**INSTRUCTIONS FOR THE TASK**
With the pictures left out, transcribe exactly the lines from the one with "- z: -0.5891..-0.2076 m" through the end of the data.

**RAW DATA**
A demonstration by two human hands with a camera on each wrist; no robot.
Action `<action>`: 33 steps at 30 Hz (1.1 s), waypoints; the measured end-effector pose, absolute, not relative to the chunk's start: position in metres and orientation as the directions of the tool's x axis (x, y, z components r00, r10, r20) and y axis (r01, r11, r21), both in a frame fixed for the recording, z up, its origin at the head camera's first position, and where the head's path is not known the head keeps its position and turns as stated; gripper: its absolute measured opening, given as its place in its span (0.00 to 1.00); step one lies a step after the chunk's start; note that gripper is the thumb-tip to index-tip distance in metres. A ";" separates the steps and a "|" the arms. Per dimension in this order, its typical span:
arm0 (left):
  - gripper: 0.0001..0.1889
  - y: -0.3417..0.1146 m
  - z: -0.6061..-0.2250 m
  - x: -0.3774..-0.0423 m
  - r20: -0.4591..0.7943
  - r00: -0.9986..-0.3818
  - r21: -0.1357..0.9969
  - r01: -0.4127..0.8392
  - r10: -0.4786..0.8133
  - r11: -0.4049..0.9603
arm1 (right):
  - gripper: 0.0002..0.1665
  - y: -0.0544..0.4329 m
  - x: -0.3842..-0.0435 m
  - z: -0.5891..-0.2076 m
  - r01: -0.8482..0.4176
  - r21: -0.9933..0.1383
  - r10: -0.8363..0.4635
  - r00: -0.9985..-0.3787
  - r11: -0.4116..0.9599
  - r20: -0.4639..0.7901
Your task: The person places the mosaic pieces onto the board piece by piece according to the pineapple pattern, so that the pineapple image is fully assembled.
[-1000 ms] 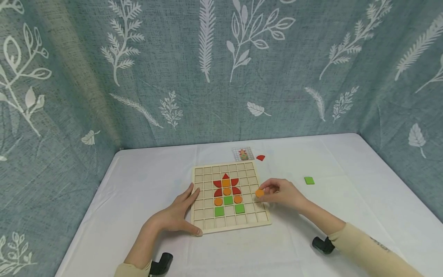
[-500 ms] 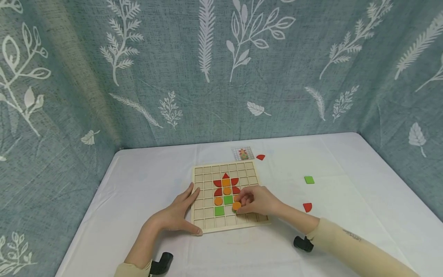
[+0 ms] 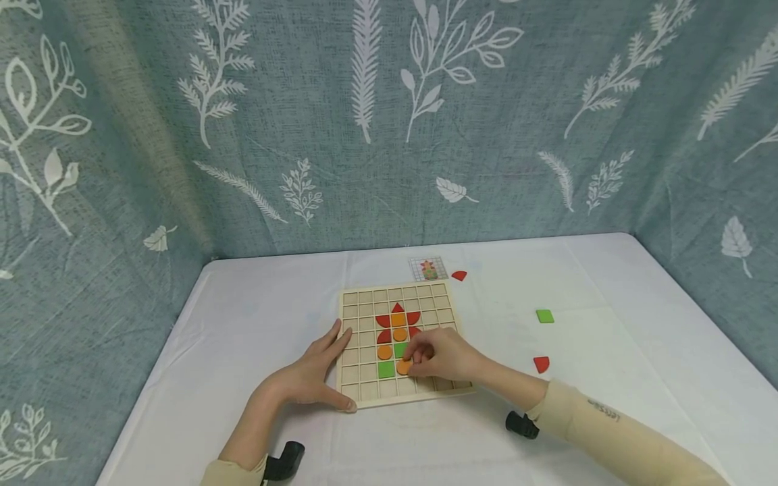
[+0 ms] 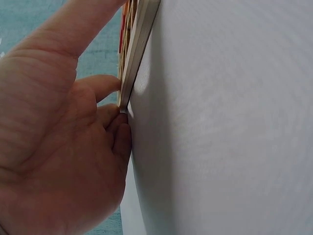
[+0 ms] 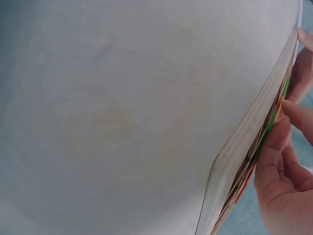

**RESULT OF THIS TASK**
  - z: -0.5891..-0.2076 m
  - r01: -0.8482..0.4176
  - r21: -0.9933..0.1383
  - r10: -0.8363..0.4635
  - r00: -0.9985..-0.3787
  - r11: -0.4116..0.9599
  - r20: -0.4639..0.7901
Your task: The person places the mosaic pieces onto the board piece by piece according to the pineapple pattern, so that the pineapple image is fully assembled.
[-1000 ms] 
[-500 ms] 
[+0 ms] 
[+0 ms] 
[+0 ms] 

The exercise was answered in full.